Donald Trump flip-flops over caging migrant children
President Trump had claimed he could not reverse the policy of separating illegal immigrants from their children.
President Donald Trump said he would be signing an executive order later Wednesday that would end the process of separating children from families after they are detained crossing the border illegally.
"We want to keep families together. It's very important," Trump told reporters during a White House meeting with members of Congress. "I'll be signing something in a little while that's going to do that."
The effort would mark a dramatic departure for an administration that has been insisting, wrongly, that it has no choice but to separate families apprehended at the border because of the law and a court decision.
Homeland Security Secretary Kirstjen Nielsen, the president and other officials have repeatedly said the only way to end the practice is for Congress to pass new legislation, though both Democrats and some Republicans have said the president could reverse it by himself.
The news in recent days has been dominated by searing images of children held in cages at border facilities, as well as audio recordings of young children crying for their parents — images that have sparked fury, question of morality and concern from Republicans about a negative impact on their races in November's midterm elections.
Trump pointed to those images in his meeting, saying they'd "affect everybody" but that he was torn. "We want the heart," he said, "but we also want strong borders and we want no crime."
Trump had tweeted earlier Wednesday, "It's the Democrats fault, they won't give us the votes needed to pass good immigration legislation. They want open borders, which breeds horrible crime. Republicans want security. But I am working on something - it never ends!"
The administration recently put into place a "zero tolerance" policy in which all unlawful border crossings are referred for prosecution — a process that moves adults to the custody of the U.S. Marshals Service and sends many children to facilities run by the Department of Health and Human Services. Under the Obama administration, such families were usually referred for civil deportation proceedings, not requiring separation.
The policy had led to a spike in family separations in recent weeks, with more than 2,300 minors were separated from their families at the border from May 5 through June 9, according to the Department of Homeland Security.
The action, according to people familiar with it, wouldn't end the zero tolerance policy, but would aim to keep families together.
Justice Department lawyers have been working to find a legal workaround for a class-action lawsuit settlement that set policies for the treatment and release of unaccompanied children who are caught at the border, or crafting an order that would defy the settlement and force it back into court to argue for changes.

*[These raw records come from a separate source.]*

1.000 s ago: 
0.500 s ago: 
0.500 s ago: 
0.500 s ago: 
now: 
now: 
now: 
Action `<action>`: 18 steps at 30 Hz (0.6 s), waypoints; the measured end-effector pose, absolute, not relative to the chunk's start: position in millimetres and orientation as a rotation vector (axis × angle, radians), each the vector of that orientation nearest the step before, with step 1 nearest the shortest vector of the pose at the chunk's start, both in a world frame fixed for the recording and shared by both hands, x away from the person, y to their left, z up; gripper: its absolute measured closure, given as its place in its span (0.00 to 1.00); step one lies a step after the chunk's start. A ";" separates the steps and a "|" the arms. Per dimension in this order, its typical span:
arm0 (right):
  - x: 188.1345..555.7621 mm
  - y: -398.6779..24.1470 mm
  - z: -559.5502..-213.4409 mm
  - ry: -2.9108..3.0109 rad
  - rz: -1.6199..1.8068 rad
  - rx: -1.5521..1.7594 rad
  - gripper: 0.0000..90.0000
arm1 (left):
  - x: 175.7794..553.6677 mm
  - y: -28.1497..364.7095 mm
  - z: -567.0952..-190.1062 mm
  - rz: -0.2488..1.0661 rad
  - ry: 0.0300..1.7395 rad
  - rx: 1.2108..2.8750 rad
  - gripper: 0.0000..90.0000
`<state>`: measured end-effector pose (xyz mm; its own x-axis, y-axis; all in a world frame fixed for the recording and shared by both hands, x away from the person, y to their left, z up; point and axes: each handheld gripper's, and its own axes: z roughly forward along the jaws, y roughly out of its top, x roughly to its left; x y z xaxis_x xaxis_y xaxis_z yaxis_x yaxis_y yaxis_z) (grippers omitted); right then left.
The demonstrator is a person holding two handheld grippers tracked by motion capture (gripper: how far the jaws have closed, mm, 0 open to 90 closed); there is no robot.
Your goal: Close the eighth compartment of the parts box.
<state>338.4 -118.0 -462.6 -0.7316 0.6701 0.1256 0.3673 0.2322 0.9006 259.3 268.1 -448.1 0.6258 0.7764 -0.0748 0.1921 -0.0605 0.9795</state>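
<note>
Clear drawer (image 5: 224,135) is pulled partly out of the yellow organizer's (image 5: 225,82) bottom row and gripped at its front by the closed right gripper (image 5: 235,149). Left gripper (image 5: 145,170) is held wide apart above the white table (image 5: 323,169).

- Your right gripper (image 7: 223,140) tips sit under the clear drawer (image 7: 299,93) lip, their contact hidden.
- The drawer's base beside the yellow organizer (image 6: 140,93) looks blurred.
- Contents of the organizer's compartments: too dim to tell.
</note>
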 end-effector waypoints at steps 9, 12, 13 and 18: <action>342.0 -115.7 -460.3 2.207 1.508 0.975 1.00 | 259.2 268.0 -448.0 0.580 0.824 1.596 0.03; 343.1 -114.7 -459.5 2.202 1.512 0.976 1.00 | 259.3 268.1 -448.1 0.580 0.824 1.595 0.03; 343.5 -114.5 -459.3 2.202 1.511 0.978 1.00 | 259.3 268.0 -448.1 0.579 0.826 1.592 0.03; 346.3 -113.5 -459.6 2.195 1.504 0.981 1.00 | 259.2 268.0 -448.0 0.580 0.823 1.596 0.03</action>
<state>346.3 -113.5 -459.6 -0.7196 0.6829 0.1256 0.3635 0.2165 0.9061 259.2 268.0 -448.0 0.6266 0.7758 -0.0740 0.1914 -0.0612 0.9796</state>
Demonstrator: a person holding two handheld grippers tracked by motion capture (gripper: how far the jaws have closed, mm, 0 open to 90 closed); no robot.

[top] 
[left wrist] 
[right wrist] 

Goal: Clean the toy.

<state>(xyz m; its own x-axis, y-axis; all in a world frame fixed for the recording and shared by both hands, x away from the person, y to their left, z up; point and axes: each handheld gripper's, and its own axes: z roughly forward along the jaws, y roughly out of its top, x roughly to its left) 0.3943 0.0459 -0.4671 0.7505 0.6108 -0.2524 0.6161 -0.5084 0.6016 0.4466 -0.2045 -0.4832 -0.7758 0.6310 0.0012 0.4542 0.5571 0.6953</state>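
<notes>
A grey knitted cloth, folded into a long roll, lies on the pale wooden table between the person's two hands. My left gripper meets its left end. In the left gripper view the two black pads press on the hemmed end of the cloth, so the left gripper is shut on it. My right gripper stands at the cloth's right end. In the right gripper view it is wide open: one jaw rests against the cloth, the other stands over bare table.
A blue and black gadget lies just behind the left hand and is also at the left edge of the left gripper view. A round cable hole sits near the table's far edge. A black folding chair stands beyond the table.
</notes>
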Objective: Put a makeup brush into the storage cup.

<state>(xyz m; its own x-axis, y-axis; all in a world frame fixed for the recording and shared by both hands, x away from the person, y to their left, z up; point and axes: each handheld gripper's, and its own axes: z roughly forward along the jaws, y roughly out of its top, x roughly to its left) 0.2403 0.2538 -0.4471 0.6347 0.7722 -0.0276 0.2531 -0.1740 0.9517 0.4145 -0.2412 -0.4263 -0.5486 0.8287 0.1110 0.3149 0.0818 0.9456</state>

Two people close to Homeland Security Secretary Nielsen said early Wednesday that she was the driving force behind the idea of keeping families together after they are detained crossing the border illegally and ordering the Department of Defense to help house the detained families.
One of the people said Nielsen, who had become the face of the administration's policy, had little faith that Congress would act to fix the separation issue and felt compelled to act. Nielsen was heckled at a restaurant Tuesday evening and has faced protesters at her home.
But others pushed back on the idea that Homeland Security had led the rollback. One official said it was the Justice Department that generated the legal strategy that is codified in the executive order, and disputed the notion that Homeland Security was involved in drawing up the document.
Planning at the Justice Department had been underway over the past several days to provide the president with options on the growing crisis, said the official, who, like others, spoke on condition of anonymity to discuss the effort before its official announcement.
The person said Trump called the Justice Department Wednesday morning asking for the draft order. The official did not know what prompted Trump to change course.
The Flores settlement, named for a teenage girl who brought the case in the 1980s, requires the government to release children from custody and to their parents, adult relatives or other caretakers, in order of preference. If those options are exhausted, authorities must find the "least restrictive" setting for the child who arrived without parents.
In 2015, a federal judge in Los Angeles expanded the terms of the settlement, ruling that it applies to children who are caught with their parents as well as to those who come to the U.S. alone. Other recent rulings, upheld on appeal, affirm the children's rights to a bond hearing and require better conditions at the Border Patrol's short-term holding facilities.
In 2016, the 9th U.S. Circuit Court of Appeals ruled that child migrants who came to the border with parents and were held in custody must be released. The decision did not state parents must be released. Neither, though, did it require parents to be kept in detention, apart from their children.